(Dataset excerpts)

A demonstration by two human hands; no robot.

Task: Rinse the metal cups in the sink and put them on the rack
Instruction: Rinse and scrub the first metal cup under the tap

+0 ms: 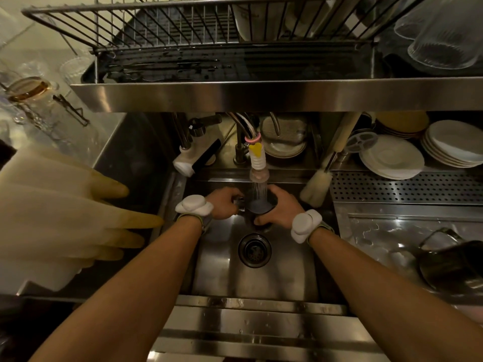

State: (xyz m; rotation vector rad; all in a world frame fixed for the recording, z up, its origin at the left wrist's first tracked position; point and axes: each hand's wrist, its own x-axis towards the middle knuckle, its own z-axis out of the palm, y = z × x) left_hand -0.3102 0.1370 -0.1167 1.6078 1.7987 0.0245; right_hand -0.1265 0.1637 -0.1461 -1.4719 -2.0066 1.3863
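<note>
From the head camera, both my hands meet in the middle of the frame over the stainless sink (285,273). My left hand (224,203) is closed around the handle side of a metal cup (257,206), and my right hand (281,209) wraps the cup's other side, fingers curled round its wall and thumb at the near edge. The cup sits upright between them, mouth up, directly under the faucet spray head (258,163), and a stream of water (260,189) falls into it. Water fills the inside. Each wrist carries a white strapped-on device.

Just below the cup, the round drain (254,250) lies in the sink floor. At lower right of the frame, a second metal cup (452,265) lies tipped on the wet steel counter, well apart from my hands. A bottle brush (317,186) leans at the sink's right back corner. Stacked white plates (392,160) sit at right, behind the perforated shelf.

Across the top of the frame runs the wire dish rack (162,30) over its dark drip tray; ribbed glass tumblers (444,40) stand inverted at upper right. Pale rubber gloves (70,205) hang large at the left edge.
</note>
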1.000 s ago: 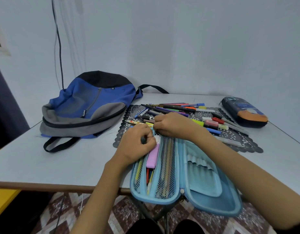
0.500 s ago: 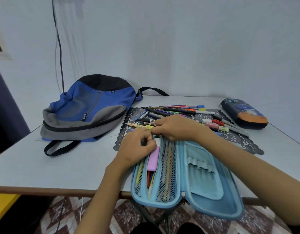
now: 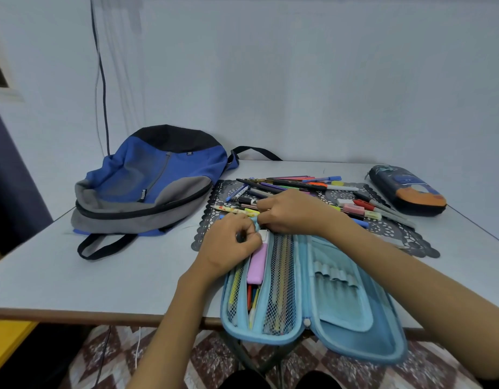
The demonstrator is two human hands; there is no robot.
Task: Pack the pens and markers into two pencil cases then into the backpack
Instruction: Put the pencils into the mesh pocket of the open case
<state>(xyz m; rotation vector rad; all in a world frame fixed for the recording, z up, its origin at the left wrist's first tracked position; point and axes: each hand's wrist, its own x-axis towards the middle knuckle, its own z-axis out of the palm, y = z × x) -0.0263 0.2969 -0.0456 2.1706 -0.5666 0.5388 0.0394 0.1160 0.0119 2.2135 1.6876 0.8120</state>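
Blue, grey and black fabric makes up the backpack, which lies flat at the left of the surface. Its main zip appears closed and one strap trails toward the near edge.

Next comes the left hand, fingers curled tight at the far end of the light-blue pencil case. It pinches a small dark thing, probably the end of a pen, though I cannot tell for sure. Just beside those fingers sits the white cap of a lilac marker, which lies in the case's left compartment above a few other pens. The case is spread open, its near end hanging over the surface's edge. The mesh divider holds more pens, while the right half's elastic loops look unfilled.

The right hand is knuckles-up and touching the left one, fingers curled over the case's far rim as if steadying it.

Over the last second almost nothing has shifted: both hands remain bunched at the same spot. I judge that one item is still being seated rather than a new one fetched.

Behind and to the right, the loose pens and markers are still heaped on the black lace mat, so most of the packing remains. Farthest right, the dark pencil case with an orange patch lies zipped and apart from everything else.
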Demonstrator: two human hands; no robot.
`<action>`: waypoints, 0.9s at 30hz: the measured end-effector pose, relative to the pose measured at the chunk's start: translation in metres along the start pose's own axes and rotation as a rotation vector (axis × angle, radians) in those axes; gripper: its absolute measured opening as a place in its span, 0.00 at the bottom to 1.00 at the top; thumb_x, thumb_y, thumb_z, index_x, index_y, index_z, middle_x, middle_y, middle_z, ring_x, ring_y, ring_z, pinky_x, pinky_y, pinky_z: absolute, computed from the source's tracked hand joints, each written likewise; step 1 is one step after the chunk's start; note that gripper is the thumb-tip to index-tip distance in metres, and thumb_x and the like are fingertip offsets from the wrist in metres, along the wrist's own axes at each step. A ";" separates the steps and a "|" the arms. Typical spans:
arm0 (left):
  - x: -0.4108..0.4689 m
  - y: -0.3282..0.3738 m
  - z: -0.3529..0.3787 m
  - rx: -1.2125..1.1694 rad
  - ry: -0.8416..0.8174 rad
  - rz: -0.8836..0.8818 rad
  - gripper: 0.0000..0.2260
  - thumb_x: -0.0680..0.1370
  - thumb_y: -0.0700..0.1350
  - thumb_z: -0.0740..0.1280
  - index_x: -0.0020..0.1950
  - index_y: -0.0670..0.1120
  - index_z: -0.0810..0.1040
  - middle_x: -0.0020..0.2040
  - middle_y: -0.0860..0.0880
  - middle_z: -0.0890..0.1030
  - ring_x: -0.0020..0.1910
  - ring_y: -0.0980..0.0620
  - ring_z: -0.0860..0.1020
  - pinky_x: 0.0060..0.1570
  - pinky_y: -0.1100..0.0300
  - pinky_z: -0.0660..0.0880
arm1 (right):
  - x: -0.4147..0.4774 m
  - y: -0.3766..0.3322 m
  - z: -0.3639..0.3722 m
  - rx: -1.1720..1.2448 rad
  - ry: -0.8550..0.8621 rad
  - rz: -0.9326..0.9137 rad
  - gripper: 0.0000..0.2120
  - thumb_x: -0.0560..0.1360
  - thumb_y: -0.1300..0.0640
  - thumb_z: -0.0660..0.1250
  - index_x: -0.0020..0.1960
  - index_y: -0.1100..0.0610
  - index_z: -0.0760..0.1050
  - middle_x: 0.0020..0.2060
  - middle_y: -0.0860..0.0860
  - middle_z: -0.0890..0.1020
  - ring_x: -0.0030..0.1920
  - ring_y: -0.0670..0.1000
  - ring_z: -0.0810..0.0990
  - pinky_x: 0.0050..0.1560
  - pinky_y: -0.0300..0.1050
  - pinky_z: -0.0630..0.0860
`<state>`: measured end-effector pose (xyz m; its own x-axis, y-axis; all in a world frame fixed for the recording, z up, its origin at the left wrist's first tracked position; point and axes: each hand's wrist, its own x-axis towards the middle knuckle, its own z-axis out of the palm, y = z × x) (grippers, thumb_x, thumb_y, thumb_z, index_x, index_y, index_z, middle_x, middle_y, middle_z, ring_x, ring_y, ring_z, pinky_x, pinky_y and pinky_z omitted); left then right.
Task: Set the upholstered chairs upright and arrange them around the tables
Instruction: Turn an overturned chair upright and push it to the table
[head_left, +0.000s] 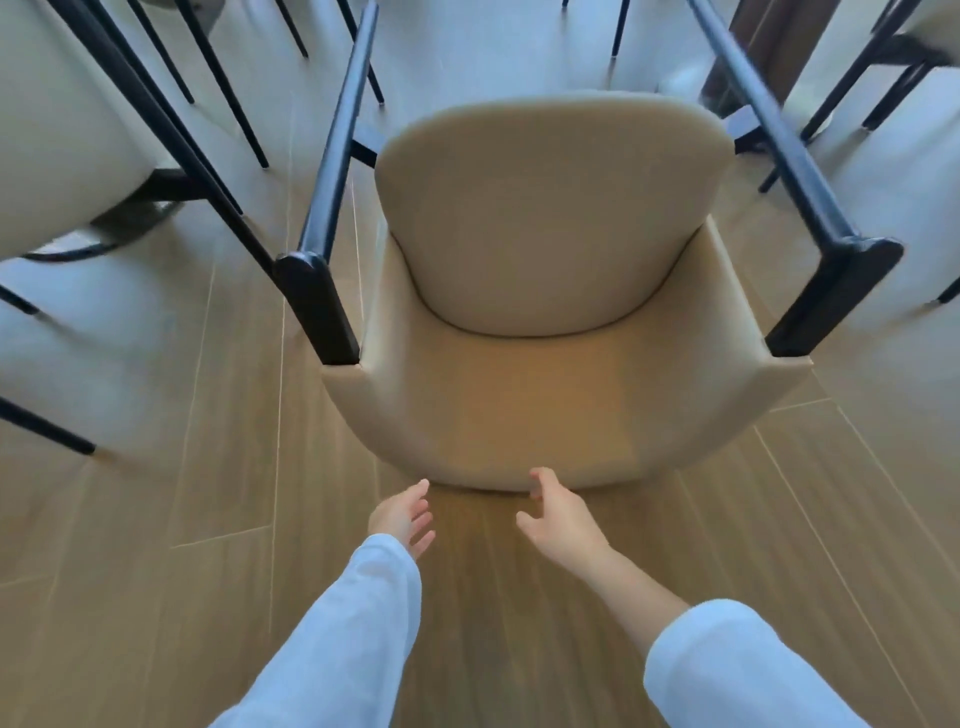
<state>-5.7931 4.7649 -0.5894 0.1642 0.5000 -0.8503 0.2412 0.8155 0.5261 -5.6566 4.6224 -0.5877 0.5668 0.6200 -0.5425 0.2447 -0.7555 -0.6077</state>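
The upholstered chair (545, 405), lying tipped at centre with black legs (332, 156) pointing to 12 o'clock, should be gripped evenly at its curved 6 o'clock edge by the left hand (402, 514) and right hand (558, 512), both spread and holding nothing.

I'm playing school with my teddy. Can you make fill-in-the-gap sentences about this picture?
1. The beige chair has legs coloured ____.
2. Under it is a floor of ____ planks.
3. The left hand and the right hand both reach toward the ____.
4. Neither hand grips anything; the fingers of both are ____.

Missing words: black; wooden; chair; open.
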 end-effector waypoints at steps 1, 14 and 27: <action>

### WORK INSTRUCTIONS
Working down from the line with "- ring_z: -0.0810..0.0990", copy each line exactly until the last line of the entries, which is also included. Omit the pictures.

### TASK OUTPUT
  - ring_z: -0.0810..0.0990
  - pinky_x: 0.0050..0.1560
  - pinky_y: -0.0300..0.1050
  - pinky_z: -0.0630..0.0860
`<state>`: measured end-effector pose (xyz m; its own x-axis, y-axis; all in a world frame fixed for the recording, z up, its origin at the left wrist's first tracked position; point and axes: each hand's wrist, its own x-axis towards the middle knuckle, its own z-axis out of the palm, y = z × x) (grippers, thumb_x, thumb_y, thumb_z, index_x, index_y, index_z, middle_x, middle_y, middle_z, ring_x, ring_y, ring_z, pinky_x, pinky_y and pinky_z omitted); left then right.
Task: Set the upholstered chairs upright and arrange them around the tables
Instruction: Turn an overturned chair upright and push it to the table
[head_left, +0.000s] 
<state>-5.7931 4.7649 -0.5894 0.1642 0.5000 -0.8503 0.2412 0.8155 0.5261 -5.6566 4.6224 -0.5877 0.5668 0.6200 -0.5425 0.2447 -0.7555 -0.6077</state>
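The upholstered chair (545, 405), lying tipped at centre with black legs (332, 156) pointing to 12 o'clock, should be gripped evenly at its curved 6 o'clock edge by the left hand (402, 514) and right hand (558, 512), both spread and holding nothing.

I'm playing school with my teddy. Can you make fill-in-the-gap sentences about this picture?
1. The beige chair has legs coloured ____.
2. Under it is a floor of ____ planks.
3. The left hand and the right hand both reach toward the ____.
4. Neither hand grips anything; the fingers of both are ____.

Missing words: black; wooden; chair; open.
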 end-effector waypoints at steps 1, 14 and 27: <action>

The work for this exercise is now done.